#### Work order
From the records below, output exactly the lines running from the line containing "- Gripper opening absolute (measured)" through the line containing "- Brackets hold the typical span", and no others.

#### Data for processing

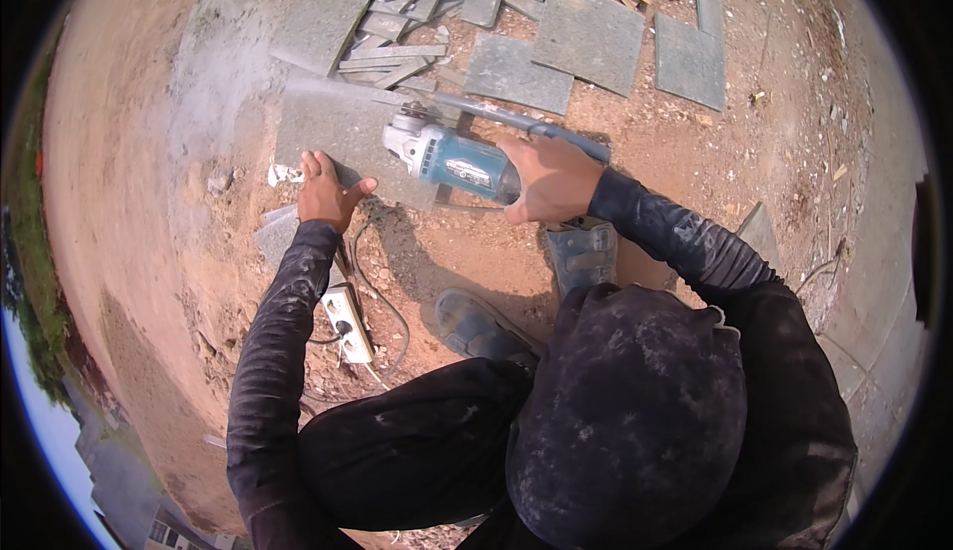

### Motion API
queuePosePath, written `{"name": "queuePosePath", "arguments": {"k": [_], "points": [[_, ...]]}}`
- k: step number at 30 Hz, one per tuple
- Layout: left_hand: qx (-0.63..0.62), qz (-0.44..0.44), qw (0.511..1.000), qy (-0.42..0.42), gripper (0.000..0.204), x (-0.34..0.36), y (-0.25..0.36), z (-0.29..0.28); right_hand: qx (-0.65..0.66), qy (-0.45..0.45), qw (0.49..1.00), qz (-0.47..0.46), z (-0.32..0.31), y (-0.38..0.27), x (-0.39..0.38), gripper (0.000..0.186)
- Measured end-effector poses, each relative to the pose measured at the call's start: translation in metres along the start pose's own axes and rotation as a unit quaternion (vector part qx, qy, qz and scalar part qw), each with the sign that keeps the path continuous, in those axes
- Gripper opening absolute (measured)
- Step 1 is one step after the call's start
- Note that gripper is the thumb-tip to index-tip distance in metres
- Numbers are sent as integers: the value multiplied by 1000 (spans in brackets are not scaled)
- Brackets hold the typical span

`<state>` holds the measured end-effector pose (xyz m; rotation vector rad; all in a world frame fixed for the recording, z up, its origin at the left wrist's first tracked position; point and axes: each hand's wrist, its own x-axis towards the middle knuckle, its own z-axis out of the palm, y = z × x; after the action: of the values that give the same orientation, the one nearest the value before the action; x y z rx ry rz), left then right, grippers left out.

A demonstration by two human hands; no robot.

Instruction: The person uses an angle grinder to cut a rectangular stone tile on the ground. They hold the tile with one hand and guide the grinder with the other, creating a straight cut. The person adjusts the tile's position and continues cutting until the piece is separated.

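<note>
Around you is bare soil [804, 212], with loose slabs [588, 36] heaped on the far side. The grey slab [316, 131] in front of you lies just far of your left hand [328, 196] and well to the left of your right hand [551, 181], so your left is nearer to it. A grey tube [536, 127] lies just far of the teal angle grinder [465, 165]. The grinder's long axis runs left to right, its head leftmost and slightly farther from you, over the right part of the slab; whether the disc touches stone is too blurred to tell. To the near side of your left hand sits a white power strip [347, 325]. Of your hands, the right is wrapped around the grinder's rear body, and the left rests on the slab's near edge, fingers extended, grasping nothing.
</note>
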<state>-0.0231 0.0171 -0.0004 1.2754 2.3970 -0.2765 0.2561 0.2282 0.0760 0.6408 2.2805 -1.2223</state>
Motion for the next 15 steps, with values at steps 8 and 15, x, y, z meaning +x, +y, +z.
{"name": "queuePosePath", "arguments": {"k": [8, 15], "points": [[-9, -4, 1000, -5, 116, 1, 2, -4, -29, 21, 999, -17, 3, -6, 13, 81], [7, 17, 1000, 19, 113, -1, 1, -2, -26, 33, 998, -42, 8, -9, 26, 83]]}}
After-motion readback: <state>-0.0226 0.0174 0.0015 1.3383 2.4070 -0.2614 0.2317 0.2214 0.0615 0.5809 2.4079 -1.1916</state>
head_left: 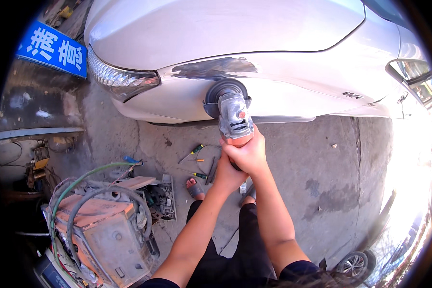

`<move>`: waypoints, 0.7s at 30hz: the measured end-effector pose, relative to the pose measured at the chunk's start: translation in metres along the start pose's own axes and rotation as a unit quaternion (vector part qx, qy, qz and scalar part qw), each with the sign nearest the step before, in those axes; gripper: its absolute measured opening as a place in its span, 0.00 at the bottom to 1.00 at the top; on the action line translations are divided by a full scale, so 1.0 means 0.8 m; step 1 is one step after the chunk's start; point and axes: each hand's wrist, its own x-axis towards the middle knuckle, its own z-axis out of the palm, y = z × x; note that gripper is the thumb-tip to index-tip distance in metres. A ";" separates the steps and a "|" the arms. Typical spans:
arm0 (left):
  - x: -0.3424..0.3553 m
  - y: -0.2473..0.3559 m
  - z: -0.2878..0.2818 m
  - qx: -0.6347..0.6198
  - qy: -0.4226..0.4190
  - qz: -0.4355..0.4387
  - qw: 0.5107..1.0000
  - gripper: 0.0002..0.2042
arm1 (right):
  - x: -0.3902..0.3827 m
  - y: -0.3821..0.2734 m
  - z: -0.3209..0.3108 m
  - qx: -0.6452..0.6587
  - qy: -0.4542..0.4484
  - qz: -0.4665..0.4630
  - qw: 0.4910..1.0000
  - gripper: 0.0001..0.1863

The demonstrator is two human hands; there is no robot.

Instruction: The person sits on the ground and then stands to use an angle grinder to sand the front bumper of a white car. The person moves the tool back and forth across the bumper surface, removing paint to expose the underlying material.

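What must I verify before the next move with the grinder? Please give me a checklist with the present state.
1. Left grip and right grip on grinder: ok, both closed around it.
2. Gloves worn: not ok, hands are bare.
3. Disc spinning or stopped: cannot tell.
4. Disc touching the white car panel: cannot tell.
5. Footwear: not ok, toes show in an open sandal.
6. Floor near feet: not ok, screwdrivers lie there.

Grey-and-orange angle grinder [235, 116], head forward, round black disc [228, 86] right by the dark patch [216, 68] on the white car fender [283, 96]!
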 end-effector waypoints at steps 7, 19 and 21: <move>0.008 0.014 0.006 0.024 -0.004 0.032 0.999 0.41 | 0.008 0.009 -0.006 0.021 0.000 -0.009 1.000 0.31; 0.001 0.016 0.004 0.002 -0.001 0.012 1.000 0.39 | -0.001 0.015 -0.001 0.031 0.000 0.003 1.000 0.32; -0.002 0.018 0.004 0.025 0.006 0.032 0.999 0.40 | -0.001 0.014 -0.006 0.025 0.012 -0.002 1.000 0.32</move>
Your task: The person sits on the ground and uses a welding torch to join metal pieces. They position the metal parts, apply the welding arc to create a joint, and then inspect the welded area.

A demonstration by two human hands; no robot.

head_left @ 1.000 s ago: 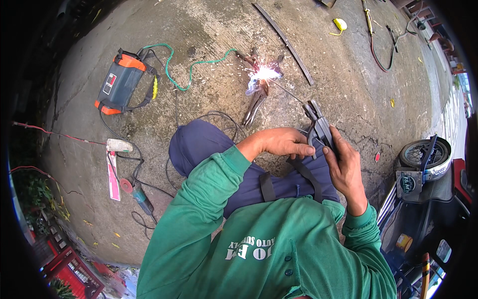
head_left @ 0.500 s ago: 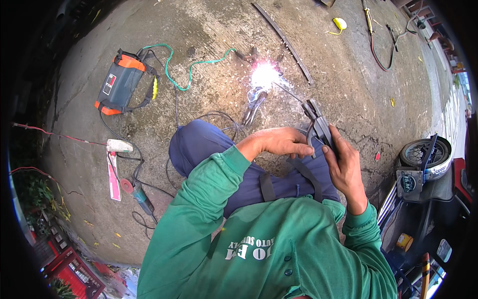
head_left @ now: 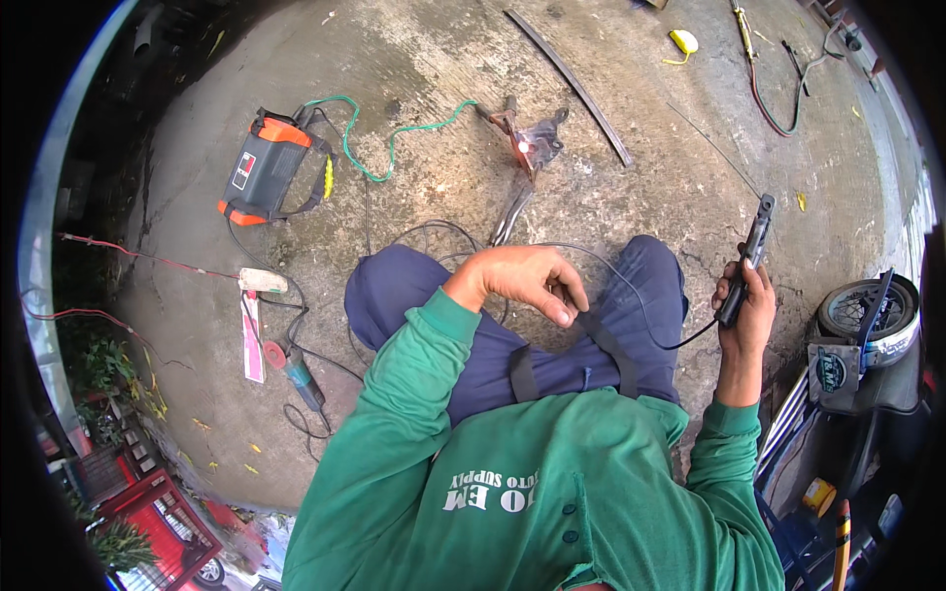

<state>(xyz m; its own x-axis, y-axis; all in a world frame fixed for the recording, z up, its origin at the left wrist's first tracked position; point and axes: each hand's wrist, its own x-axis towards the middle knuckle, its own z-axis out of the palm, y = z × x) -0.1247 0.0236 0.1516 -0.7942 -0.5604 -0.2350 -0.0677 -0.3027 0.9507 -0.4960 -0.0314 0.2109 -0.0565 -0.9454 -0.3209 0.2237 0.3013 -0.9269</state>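
Our right hand (head_left: pixel 746 313) has its grip closed around one dark welding holder (head_left: pixel 746 258), raised upright beside our right knee, with a thin rod (head_left: pixel 714 146) slanting up and left from its top and a black cable (head_left: pixel 631 295) trailing from its lower end across our lap. Our left hand (head_left: pixel 522 281) rests on the blue trousers (head_left: pixel 552 335) between the knees, fingers loosely curled and holding nothing. Ahead of the knees, on the concrete floor (head_left: pixel 424 59), lies one small metal workpiece (head_left: pixel 532 143) with a single glowing orange spot on it, well apart from the rod tip. One long flat metal bar (head_left: pixel 570 84) lies just beyond it. To the left stands one orange and grey welding machine (head_left: pixel 268 169), with one green cable (head_left: pixel 394 133) curling from it toward the workpiece. Nearer on the left we count one angle grinder (head_left: pixel 296 372), one white and pink packet (head_left: pixel 253 325) and red wires (head_left: pixel 118 251). To the far right stands one small wheel (head_left: pixel 867 310). Far ahead lies one yellow object (head_left: pixel 683 41), too small to tell. Nothing lies between the holder and the workpiece.
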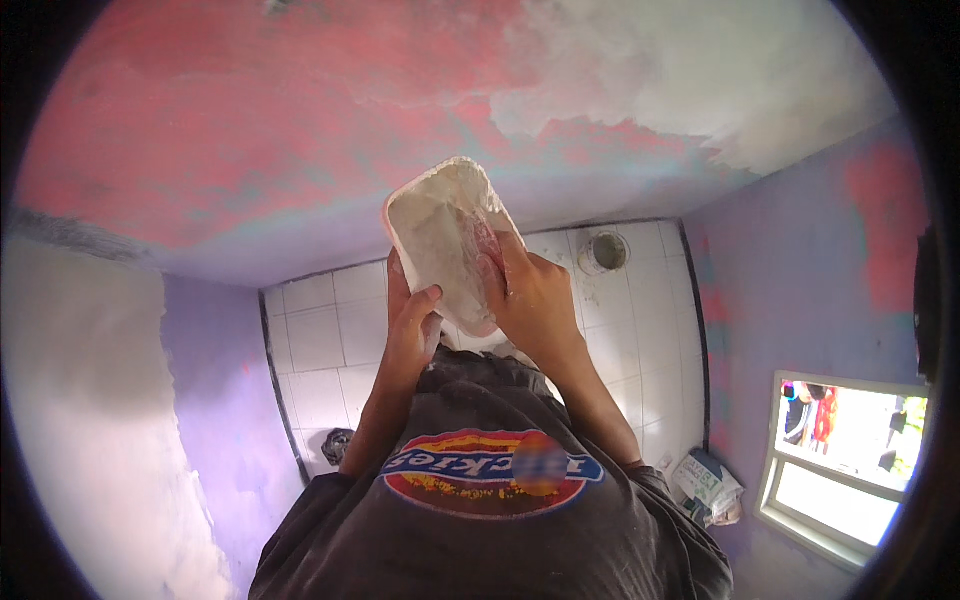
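Observation:
In front of my body is a shallow, rounded rectangular tray [430,235], pale and smeared with whitish paste. My left hand [410,310] grips its left side, thumb over the near rim and fingers behind the edge. My right hand [530,305] is at the right side, fingers curled into the tray around or against a translucent pinkish, paste-coated thing [475,235] that I cannot make out. The tips of some right fingers are hidden there.
Patchy pink, white and lilac walls [250,120] surround a white tiled floor [310,335]. A bucket [605,250] stands beyond my right hand, a dark bundle [335,448] lies at left, and a sack [705,485] leans at right near a bright window [835,440].

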The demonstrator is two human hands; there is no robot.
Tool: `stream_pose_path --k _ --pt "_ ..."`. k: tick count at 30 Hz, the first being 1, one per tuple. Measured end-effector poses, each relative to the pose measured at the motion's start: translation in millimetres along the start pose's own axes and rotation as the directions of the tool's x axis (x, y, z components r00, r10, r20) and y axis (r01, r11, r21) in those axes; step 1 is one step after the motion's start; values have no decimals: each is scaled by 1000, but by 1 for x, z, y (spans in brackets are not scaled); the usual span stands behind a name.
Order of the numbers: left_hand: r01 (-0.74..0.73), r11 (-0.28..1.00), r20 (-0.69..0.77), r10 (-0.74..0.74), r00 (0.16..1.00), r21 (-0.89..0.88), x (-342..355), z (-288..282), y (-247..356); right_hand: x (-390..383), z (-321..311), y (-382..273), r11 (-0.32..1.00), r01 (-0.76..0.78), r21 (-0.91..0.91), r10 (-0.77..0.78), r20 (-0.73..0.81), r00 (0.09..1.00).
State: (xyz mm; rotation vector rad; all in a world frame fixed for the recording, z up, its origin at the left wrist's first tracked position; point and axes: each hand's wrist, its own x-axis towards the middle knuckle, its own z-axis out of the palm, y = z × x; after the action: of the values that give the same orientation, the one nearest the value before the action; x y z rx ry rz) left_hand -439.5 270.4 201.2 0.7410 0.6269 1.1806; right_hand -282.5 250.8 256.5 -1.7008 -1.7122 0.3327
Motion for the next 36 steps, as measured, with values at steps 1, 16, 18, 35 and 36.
stream_pose_path --k 1,16,18,35,36 --pt "19 1000 3 -19 1000 -15 3 -3 -6 0 3 6 998 -14 60 14 3 1000" --pt "159 964 46 -153 987 -214 14 -54 -45 19 49 16 998 -48 48 43 90 995" --pt "151 971 52 -144 988 -187 12 -54 -44 27 39 13 998 -64 26 62 62 996" --pt "40 979 -22 -45 999 -198 -4 -11 -38 30 15 25 989 84 122 -100 127 987" --pt "35 977 -20 -41 999 -208 -7 -6 -37 27 8 17 977 125 171 -143 100 985"
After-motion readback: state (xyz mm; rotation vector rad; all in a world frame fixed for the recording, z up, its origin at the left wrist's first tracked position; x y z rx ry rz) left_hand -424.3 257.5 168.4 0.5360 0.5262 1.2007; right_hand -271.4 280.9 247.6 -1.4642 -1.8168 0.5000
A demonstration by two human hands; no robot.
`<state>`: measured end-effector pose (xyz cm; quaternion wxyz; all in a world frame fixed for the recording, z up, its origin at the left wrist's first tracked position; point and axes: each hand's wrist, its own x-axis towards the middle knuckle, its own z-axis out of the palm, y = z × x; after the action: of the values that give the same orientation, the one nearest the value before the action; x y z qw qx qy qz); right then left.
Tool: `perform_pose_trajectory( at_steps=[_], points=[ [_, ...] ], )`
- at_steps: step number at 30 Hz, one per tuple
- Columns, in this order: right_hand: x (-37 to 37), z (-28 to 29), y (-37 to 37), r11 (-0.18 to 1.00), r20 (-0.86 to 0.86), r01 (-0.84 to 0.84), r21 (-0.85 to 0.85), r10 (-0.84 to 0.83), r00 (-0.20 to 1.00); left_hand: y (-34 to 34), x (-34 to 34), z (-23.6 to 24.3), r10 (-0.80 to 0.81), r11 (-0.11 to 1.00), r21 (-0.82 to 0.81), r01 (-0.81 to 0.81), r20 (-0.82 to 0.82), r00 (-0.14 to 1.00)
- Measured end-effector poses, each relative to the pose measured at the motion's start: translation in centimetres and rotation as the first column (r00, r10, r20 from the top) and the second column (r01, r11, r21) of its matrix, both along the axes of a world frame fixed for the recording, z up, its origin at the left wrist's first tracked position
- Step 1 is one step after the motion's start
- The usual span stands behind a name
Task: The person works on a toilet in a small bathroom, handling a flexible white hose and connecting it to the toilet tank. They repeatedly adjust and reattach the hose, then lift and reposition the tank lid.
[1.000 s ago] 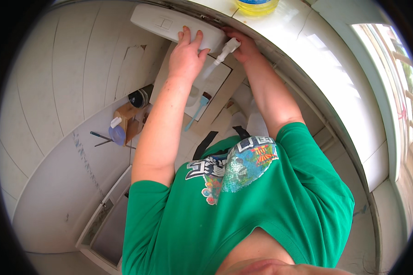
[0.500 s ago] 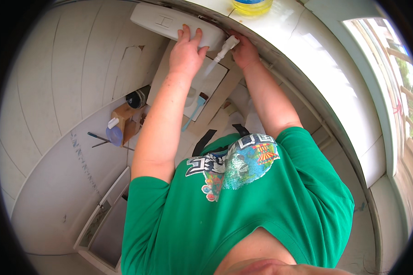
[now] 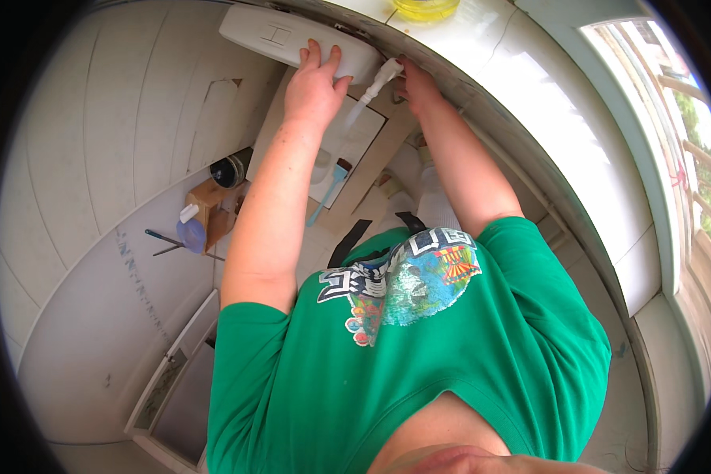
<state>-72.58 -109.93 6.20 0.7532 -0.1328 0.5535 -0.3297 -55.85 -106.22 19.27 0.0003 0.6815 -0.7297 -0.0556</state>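
At the top of the view hangs a white, rounded plastic box (image 3: 272,33), like a toilet cistern, with a marked panel on it. My left hand (image 3: 314,91) rests against its right part, fingers spread and thumb apart. A white elbow-shaped pipe fitting (image 3: 385,73) slants down beside the box's right end, its lower part see-through. Right beside that fitting is my right hand (image 3: 421,91), under the edge of a tiled ledge. Its fingers are bent and partly hidden, so what they grip cannot be made out.
The white tiled ledge (image 3: 541,110) curves along the right, with a container of yellow liquid (image 3: 425,8) on it. A pipe (image 3: 521,178) runs beneath. Below lie a blue-handled brush (image 3: 332,189), a cardboard box (image 3: 205,201) and a dark round container (image 3: 227,171). Planked wall stands left.
The view has shifted slightly. My right hand has turned or slid a little, and its lower bent fingers now show below the fitting. My left hand stays on the white box.
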Motion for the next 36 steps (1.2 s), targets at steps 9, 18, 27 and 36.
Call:
perform_pose_trajectory(
  at_steps=[9,18,27,36],
  points=[
    [-2.2,4.4,2.1,0.939,-0.081,-0.067,-0.336,0.042,0.996,0.0,0.0,-1.1,-0.018,0.999,-0.047,0.017,-0.019,1.000],
    [-3.3,-1.7,4.3,0.953,-0.209,-0.219,-0.207,0.176,0.962,-0.5,0.3,-2.0,-0.035,0.993,-0.115,0.035,-0.006,0.999],
    [-5.2,0.6,4.0,0.954,-0.272,-0.197,-0.226,0.133,0.953,-2.0,2.1,-2.1,-0.028,0.997,-0.078,0.016,-0.164,0.986],
    [-7.3,-0.9,4.7,0.931,-0.362,-0.315,-0.186,0.233,0.902,-2.6,2.4,-0.5,0.146,0.984,-0.059,-0.166,-0.259,0.955]
  ],
)
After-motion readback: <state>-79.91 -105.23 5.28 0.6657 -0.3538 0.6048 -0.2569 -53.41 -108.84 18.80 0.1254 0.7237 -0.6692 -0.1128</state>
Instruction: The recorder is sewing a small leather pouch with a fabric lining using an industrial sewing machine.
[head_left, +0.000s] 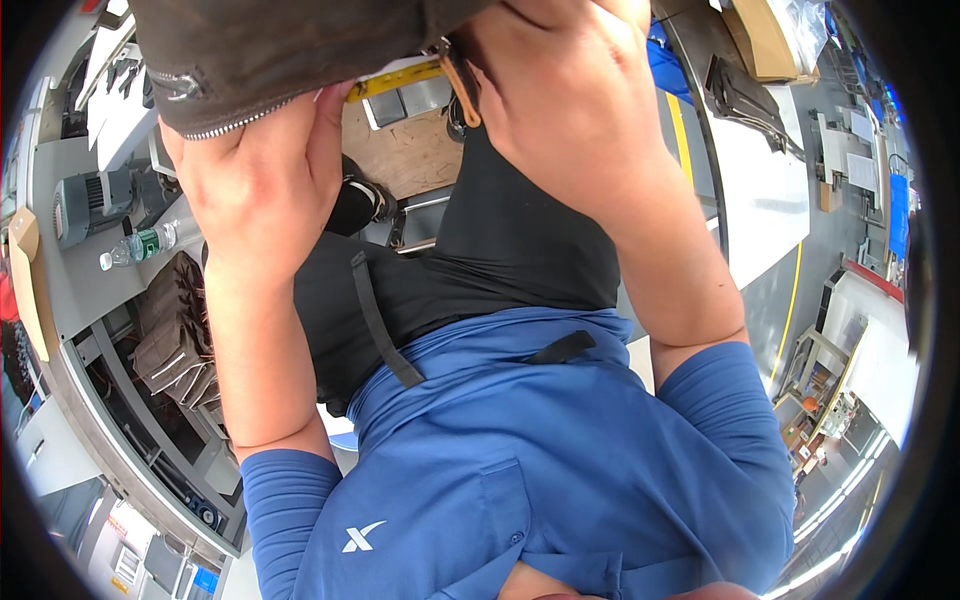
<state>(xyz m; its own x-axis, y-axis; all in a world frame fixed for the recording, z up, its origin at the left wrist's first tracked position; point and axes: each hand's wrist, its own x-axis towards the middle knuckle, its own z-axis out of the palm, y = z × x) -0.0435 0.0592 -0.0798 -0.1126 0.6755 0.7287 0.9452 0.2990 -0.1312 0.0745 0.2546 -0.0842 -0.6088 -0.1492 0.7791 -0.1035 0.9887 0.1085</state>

#### Answer section
- Gripper opening absolute (measured)
- Step 1 is one step after the call's start
- Note that gripper is the thumb-tip to index-tip distance in metres
- Numbers are sent as integers: the value multiplied by 1000 (spans in brackets are not scaled)
- Brackets hold the typical span

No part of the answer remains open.